> [Problem description]:
Print the listing exactly as it stands, and skip any pictures in it.

> [Supplied information]:
+---+

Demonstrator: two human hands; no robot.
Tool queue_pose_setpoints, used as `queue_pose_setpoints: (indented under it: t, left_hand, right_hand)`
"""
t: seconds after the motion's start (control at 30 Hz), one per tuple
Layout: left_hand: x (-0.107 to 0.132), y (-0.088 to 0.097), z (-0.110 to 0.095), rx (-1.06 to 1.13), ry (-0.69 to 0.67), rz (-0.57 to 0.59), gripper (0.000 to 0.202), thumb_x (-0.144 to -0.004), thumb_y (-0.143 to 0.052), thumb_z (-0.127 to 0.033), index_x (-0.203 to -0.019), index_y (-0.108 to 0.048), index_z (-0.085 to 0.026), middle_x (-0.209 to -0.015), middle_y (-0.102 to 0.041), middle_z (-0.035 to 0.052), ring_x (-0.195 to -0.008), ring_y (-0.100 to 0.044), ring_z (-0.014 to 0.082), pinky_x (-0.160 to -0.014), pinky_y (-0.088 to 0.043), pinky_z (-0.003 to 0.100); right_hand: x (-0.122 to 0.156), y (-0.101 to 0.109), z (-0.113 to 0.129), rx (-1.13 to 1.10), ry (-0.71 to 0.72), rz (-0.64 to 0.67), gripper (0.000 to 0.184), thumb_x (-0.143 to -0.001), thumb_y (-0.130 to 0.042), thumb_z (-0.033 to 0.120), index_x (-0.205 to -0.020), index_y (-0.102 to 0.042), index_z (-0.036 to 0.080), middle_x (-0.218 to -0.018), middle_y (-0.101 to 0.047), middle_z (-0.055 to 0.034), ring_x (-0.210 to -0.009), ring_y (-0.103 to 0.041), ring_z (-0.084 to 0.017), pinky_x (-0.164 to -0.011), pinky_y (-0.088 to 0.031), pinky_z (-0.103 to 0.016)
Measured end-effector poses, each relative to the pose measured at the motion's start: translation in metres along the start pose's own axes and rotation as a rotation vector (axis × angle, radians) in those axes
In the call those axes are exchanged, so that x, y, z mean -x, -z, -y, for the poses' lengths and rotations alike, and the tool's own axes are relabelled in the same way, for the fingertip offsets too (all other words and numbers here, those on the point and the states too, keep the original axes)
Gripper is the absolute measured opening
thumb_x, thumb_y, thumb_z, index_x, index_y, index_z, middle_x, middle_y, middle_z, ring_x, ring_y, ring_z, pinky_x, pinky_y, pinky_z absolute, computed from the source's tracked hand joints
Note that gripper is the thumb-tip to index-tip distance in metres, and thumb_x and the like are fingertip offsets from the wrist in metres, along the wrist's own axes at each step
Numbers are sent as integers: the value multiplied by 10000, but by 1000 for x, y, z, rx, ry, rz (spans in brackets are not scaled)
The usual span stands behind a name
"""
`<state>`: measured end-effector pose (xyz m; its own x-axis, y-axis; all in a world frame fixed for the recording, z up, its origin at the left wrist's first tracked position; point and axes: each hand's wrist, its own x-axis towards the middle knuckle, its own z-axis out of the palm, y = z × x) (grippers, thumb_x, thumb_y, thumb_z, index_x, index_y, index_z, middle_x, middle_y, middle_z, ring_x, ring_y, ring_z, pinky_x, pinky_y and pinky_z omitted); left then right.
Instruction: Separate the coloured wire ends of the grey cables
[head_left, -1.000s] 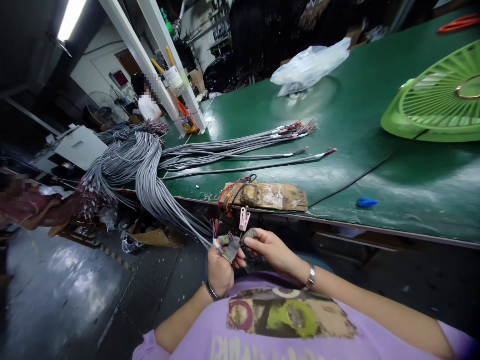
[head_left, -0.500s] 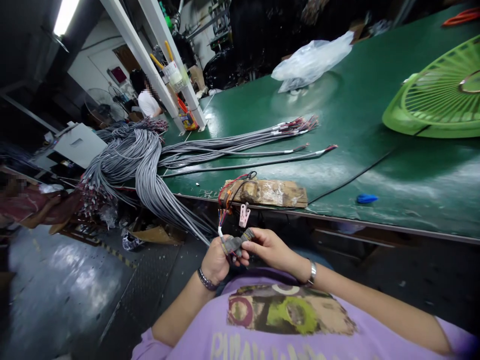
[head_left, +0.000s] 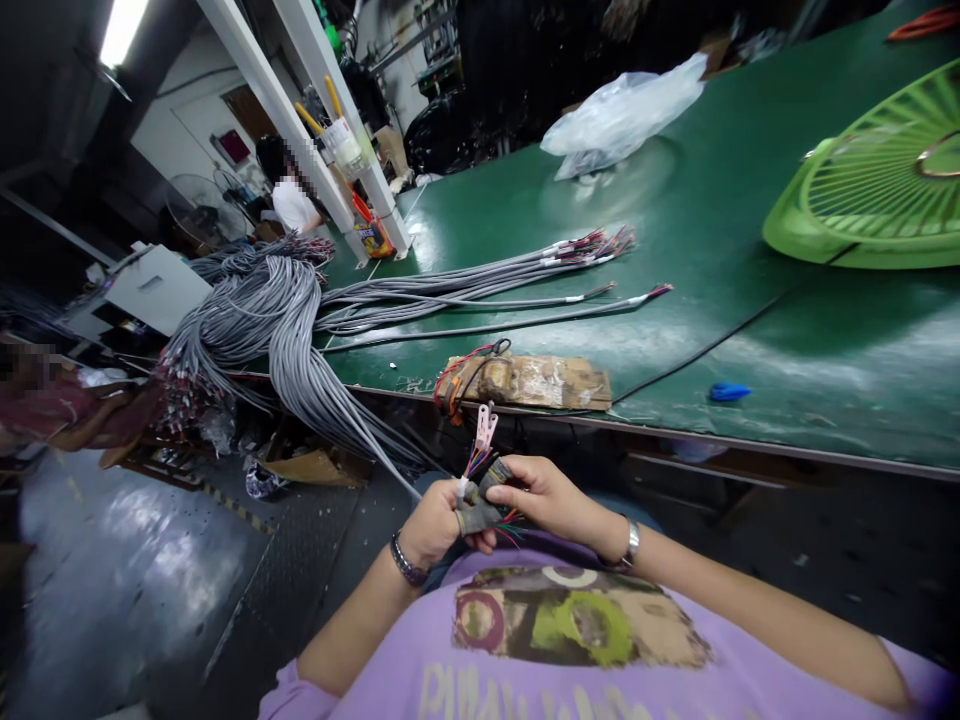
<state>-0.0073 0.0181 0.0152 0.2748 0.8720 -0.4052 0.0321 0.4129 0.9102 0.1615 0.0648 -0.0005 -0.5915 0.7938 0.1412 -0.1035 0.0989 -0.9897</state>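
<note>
My left hand (head_left: 436, 525) is closed around the end of a grey cable (head_left: 401, 478), near a white band where its coloured wires (head_left: 477, 458) fan out. Pressed up against it, my right hand (head_left: 551, 505) pinches at the wires with thumb and forefinger. Grey cots cover some fingertips of both hands and partly hide the grip. Thin green and red wire ends (head_left: 513, 530) stick out below the fingers. Just above the hands is a pink clothespin (head_left: 486, 428), by the table edge. Behind it lies a wooden board (head_left: 559, 383) with red and black leads.
A large bundle of grey cables (head_left: 300, 350) drapes over the green table (head_left: 705, 330) at left; several cables lie across it. A green fan (head_left: 870, 190), a clear plastic bag (head_left: 622, 115) and a blue object (head_left: 730, 391) are on the table. A person in white (head_left: 294, 205) is at far left.
The coloured wires have come down from beside the orange clip on the board, and their ends now show below my fingers. My left hand has shifted slightly right, closer to my right hand.
</note>
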Motion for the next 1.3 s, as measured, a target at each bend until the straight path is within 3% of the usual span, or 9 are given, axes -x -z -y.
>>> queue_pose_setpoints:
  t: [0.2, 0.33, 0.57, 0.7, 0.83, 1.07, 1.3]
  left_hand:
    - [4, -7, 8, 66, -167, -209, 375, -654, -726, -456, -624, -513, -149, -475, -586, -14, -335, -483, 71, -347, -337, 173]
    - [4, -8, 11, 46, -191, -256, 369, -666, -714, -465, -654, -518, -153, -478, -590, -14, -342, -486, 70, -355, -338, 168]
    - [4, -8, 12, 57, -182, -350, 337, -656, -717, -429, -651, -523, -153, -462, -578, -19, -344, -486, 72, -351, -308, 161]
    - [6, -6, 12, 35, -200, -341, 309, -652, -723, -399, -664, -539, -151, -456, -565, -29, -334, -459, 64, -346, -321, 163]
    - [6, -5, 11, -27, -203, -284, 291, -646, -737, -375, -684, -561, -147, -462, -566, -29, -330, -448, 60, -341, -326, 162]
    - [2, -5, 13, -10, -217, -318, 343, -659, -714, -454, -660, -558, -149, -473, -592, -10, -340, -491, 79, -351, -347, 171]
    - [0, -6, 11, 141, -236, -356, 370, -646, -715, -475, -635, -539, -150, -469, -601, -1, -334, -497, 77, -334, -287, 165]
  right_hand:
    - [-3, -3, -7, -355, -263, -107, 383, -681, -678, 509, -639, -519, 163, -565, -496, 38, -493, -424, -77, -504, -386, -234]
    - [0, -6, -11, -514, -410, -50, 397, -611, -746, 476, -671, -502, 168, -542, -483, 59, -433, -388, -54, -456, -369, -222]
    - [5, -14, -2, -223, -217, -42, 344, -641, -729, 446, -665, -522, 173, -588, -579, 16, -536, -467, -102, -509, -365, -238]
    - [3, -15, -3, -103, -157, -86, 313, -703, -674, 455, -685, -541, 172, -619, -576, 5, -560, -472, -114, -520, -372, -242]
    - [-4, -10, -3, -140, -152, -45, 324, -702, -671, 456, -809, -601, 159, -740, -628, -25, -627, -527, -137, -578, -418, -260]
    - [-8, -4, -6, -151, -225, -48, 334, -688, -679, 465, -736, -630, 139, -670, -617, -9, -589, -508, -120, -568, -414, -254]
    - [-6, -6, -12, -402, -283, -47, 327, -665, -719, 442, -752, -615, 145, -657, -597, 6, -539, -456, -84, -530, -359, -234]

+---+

> [Answer to the problem]:
Demonstrator: two human hands; no robot.
Tool queue_pose_setpoints, used as `queue_pose_setpoints: (indented under it: t, left_hand, right_hand)`
"""
t: seconds after the motion's start (control at 30 Hz), one per tuple
Layout: left_hand: x (-0.107 to 0.132), y (-0.088 to 0.097), z (-0.110 to 0.095), rx (-1.06 to 1.13), ry (-0.69 to 0.67), rz (-0.57 to 0.59), gripper (0.000 to 0.202), thumb_x (-0.144 to -0.004), thumb_y (-0.143 to 0.052), thumb_z (-0.127 to 0.033), index_x (-0.203 to -0.019), index_y (-0.108 to 0.048), index_z (-0.085 to 0.026), middle_x (-0.209 to -0.015), middle_y (-0.102 to 0.041), middle_z (-0.035 to 0.052), ring_x (-0.195 to -0.008), ring_y (-0.100 to 0.044), ring_z (-0.014 to 0.082), pinky_x (-0.160 to -0.014), pinky_y (-0.088 to 0.043), pinky_z (-0.003 to 0.100); right_hand: x (-0.122 to 0.156), y (-0.101 to 0.109), z (-0.113 to 0.129), rx (-1.13 to 1.10), ry (-0.71 to 0.72), rz (-0.64 to 0.67), gripper (0.000 to 0.184), thumb_x (-0.143 to -0.001), thumb_y (-0.130 to 0.042), thumb_z (-0.033 to 0.120), index_x (-0.205 to -0.020), index_y (-0.102 to 0.042), index_z (-0.036 to 0.080), middle_x (-0.218 to -0.018), middle_y (-0.101 to 0.047), middle_z (-0.055 to 0.034), ring_x (-0.210 to -0.009), ring_y (-0.103 to 0.041), ring_z (-0.084 to 0.017), pinky_x (-0.164 to -0.011), pinky_y (-0.088 to 0.031), pinky_z (-0.103 to 0.016)
Measured end-effector poses, each relative to the pose measured at the motion's start: translation in metres along the start pose's own axes and rotation as a rotation vector (axis × angle, radians) in those axes
In the call those axes are exchanged, so that x, y, z mean -x, -z, -y, for the poses' lengths and rotations alike, and the tool's own axes are relabelled in the same way, for the fingertip offsets too (all other words and numbers here, those on the point and the states too, keep the original axes)
Gripper is the absolute measured opening
thumb_x, thumb_y, thumb_z, index_x, index_y, index_z, middle_x, middle_y, middle_z, ring_x, ring_y, ring_z, pinky_x, pinky_y, pinky_z absolute, computed from the source's tracked hand joints
Note that gripper is the thumb-tip to index-tip distance in metres, and thumb_x and the like are fingertip offsets from the wrist in metres, along the wrist's own axes at each step
Numbers are sent as integers: the value multiplied by 10000, but by 1000 for x, y, z, rx, ry, rz (spans in brackets are not scaled)
The usual span stands behind a name
"""
`<state>`: measured end-effector pose (xyz m; its own x-axis, y-axis; all in a world frame fixed for the recording, z up, its origin at the left wrist's first tracked position; point and axes: each hand's wrist, its own x-axis towards the middle knuckle, its own z-axis out of the palm, y = z × x) (grippers, thumb_x, thumb_y, thumb_z, index_x, index_y, index_z, middle_x, middle_y, middle_z, ring_x, ring_y, ring_z, pinky_x, pinky_y and pinky_z omitted); left then right.
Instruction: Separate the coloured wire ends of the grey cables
[head_left, -1.000s] 
[head_left, -0.500s] 
[head_left, +0.000s] 
<state>-0.0073 0.0181 0.0152 0.2748 0.8720 -0.4052 0.0321 0.4129 0.9102 0.1615 0.0648 -0.0005 -0.5915 0.7938 0.1412 -0.1035 0.0989 -0.9897</state>
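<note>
My left hand (head_left: 436, 525) is closed around the end of a grey cable (head_left: 401, 478), near a white band where its coloured wires (head_left: 477, 458) fan out. Pressed up against it, my right hand (head_left: 551, 505) pinches at the wires with thumb and forefinger. Grey cots cover some fingertips of both hands and partly hide the grip. Thin green and red wire ends (head_left: 513, 530) stick out below the fingers. Just above the hands is a pink clothespin (head_left: 486, 428), by the table edge. Behind it lies a wooden board (head_left: 559, 383) with red and black leads.
A large bundle of grey cables (head_left: 300, 350) drapes over the green table (head_left: 705, 330) at left; several cables lie across it. A green fan (head_left: 870, 190), a clear plastic bag (head_left: 622, 115) and a blue object (head_left: 730, 391) are on the table. A person in white (head_left: 294, 205) is at far left.
The coloured wires have come down from beside the orange clip on the board, and their ends now show below my fingers. My left hand has shifted slightly right, closer to my right hand.
</note>
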Motion for the next 1.3 s, as measured, a target at each bend until the straight path is within 3% of the usual span, or 9 are given, axes -x -z -y.
>>> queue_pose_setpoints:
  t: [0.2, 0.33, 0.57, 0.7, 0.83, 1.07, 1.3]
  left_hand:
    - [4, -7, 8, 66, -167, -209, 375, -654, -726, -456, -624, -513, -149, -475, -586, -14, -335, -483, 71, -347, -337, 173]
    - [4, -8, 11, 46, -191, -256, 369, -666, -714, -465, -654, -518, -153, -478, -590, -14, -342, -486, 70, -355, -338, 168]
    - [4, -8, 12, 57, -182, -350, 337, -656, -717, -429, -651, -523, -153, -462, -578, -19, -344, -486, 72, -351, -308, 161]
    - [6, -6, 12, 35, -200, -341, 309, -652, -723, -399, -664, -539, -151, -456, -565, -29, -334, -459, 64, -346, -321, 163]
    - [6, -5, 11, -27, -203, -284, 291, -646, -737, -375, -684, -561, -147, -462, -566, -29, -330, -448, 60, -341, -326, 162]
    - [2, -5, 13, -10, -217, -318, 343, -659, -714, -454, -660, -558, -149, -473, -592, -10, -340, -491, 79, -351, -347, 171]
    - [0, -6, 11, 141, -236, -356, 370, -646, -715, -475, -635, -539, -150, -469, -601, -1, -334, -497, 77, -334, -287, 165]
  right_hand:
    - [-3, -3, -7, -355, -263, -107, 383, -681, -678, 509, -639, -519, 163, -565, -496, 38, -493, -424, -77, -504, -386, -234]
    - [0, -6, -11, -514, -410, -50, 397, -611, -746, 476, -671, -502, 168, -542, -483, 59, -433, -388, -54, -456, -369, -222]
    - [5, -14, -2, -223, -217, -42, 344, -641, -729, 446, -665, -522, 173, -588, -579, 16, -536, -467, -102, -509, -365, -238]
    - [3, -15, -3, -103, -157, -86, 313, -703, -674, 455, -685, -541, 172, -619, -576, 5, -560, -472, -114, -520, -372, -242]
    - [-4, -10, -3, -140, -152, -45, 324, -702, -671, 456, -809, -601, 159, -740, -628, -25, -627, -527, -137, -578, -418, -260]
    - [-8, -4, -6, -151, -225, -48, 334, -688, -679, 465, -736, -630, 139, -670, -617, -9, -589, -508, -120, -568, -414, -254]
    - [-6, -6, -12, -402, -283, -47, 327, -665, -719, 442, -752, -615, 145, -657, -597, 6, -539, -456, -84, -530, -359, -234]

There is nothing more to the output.